3

Let $A\in\mathbb{R}^{N\times N}$ be a given constant symmetric $N\times N$ square matrix. Consider the equation:

$$X' A X = 0$$

in $X$, which is a rectangular matrix, $N\times M$.

If $A$ is positive definite, then of course the only solution is the zero matrix, $X = 0$. So I'll assume that's not the case: $A$ has both some negative and some positive eigenvalues.
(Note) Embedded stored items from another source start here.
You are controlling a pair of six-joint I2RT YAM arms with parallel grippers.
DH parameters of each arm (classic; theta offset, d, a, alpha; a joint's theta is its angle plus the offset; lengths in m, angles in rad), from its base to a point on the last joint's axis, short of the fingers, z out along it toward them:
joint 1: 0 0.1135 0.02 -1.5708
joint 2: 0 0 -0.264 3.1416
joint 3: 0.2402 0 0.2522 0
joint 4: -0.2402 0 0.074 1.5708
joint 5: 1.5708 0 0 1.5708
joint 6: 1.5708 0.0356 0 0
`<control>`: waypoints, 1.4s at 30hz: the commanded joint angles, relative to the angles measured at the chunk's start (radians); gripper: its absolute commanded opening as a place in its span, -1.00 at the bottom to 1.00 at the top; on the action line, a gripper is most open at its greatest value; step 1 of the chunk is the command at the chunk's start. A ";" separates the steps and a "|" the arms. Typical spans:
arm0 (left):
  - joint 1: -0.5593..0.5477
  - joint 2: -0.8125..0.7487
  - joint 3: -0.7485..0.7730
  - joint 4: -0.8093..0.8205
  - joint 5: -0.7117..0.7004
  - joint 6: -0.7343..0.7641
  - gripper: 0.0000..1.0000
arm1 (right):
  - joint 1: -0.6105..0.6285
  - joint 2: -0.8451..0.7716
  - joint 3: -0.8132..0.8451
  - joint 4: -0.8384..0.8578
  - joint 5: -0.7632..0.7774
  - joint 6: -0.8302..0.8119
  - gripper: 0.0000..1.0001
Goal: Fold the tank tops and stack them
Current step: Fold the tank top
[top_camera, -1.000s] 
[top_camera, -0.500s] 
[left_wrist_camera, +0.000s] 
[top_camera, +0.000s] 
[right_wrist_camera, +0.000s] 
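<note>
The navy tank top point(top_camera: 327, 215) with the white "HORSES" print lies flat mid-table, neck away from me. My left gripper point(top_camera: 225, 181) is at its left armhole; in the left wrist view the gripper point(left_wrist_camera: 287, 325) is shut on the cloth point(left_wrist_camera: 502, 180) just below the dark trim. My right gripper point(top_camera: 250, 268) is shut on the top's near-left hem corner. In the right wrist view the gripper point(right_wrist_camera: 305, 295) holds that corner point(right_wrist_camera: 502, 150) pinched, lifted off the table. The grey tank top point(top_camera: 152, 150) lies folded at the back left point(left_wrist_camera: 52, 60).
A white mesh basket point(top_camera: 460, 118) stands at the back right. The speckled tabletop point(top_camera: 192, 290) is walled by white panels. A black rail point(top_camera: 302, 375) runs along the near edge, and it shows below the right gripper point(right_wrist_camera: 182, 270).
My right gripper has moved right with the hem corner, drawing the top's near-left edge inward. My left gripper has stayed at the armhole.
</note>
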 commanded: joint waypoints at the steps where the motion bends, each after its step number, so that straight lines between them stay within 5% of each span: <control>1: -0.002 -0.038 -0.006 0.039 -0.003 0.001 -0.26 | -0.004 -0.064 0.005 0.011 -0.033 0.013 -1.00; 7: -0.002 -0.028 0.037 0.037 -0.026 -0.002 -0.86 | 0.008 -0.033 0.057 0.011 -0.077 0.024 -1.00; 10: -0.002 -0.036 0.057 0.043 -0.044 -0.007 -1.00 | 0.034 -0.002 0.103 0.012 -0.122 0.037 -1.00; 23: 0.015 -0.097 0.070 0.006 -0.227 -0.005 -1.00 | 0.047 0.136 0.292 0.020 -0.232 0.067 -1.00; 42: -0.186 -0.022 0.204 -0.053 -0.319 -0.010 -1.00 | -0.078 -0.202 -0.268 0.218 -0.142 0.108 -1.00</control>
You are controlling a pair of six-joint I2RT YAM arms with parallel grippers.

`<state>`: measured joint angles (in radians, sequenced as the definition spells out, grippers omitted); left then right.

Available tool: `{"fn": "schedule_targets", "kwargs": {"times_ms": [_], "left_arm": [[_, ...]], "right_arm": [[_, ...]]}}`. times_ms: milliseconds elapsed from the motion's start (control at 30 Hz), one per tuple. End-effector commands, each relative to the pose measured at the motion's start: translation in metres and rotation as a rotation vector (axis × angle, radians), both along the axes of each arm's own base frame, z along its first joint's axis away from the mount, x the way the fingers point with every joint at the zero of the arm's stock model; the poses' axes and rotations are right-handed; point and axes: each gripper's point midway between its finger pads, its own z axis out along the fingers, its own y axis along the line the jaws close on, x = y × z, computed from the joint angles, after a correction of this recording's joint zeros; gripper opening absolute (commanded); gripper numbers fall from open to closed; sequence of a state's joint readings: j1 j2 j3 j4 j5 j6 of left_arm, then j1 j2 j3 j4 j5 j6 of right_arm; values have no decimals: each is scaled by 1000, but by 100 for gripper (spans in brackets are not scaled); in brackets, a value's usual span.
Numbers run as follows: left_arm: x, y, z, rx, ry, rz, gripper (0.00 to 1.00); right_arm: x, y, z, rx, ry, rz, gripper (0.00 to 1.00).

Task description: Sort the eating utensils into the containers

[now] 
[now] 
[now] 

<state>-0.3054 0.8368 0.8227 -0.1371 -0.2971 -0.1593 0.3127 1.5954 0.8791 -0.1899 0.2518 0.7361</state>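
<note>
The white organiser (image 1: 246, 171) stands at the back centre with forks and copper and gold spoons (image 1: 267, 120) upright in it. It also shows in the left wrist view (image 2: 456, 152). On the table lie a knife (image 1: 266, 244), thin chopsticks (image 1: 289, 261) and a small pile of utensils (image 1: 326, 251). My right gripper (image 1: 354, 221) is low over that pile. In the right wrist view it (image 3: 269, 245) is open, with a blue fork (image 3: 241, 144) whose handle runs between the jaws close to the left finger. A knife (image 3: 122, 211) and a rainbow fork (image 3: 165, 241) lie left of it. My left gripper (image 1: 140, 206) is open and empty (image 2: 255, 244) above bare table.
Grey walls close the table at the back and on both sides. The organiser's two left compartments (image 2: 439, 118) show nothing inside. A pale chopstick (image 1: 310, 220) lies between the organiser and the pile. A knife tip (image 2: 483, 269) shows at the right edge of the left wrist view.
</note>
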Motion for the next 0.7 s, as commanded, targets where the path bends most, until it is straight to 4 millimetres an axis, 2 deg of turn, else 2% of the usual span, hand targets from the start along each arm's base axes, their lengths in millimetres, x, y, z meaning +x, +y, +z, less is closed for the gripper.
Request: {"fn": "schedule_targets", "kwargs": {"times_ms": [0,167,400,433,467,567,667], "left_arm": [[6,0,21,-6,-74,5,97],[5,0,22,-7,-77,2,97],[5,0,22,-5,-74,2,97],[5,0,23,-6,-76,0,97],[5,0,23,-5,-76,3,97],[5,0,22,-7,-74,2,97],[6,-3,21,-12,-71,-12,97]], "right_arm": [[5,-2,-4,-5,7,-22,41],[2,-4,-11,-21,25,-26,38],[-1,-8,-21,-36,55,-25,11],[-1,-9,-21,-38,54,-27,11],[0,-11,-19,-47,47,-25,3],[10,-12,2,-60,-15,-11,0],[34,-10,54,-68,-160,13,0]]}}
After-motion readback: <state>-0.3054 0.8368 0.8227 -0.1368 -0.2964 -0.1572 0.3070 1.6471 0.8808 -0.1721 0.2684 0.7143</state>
Now consider another rectangular matrix $Y\in\mathbb{R}^{N\times M}$. My goal is to project $Y$ onto the solution space of the above equation. In other words, given $A, Y$, I must $X$ closest to $Y$, which satisfies the above equation:

$$\underset{X}{\mathrm{argmin}} \| X - Y \|^2 \qquad \text{subject to} \qquad X'AX=0$$

Here by the distance $\| X - Y \|^2$ I mean $\sum_{ij} (X_{ij}-Y_{ij})^2$.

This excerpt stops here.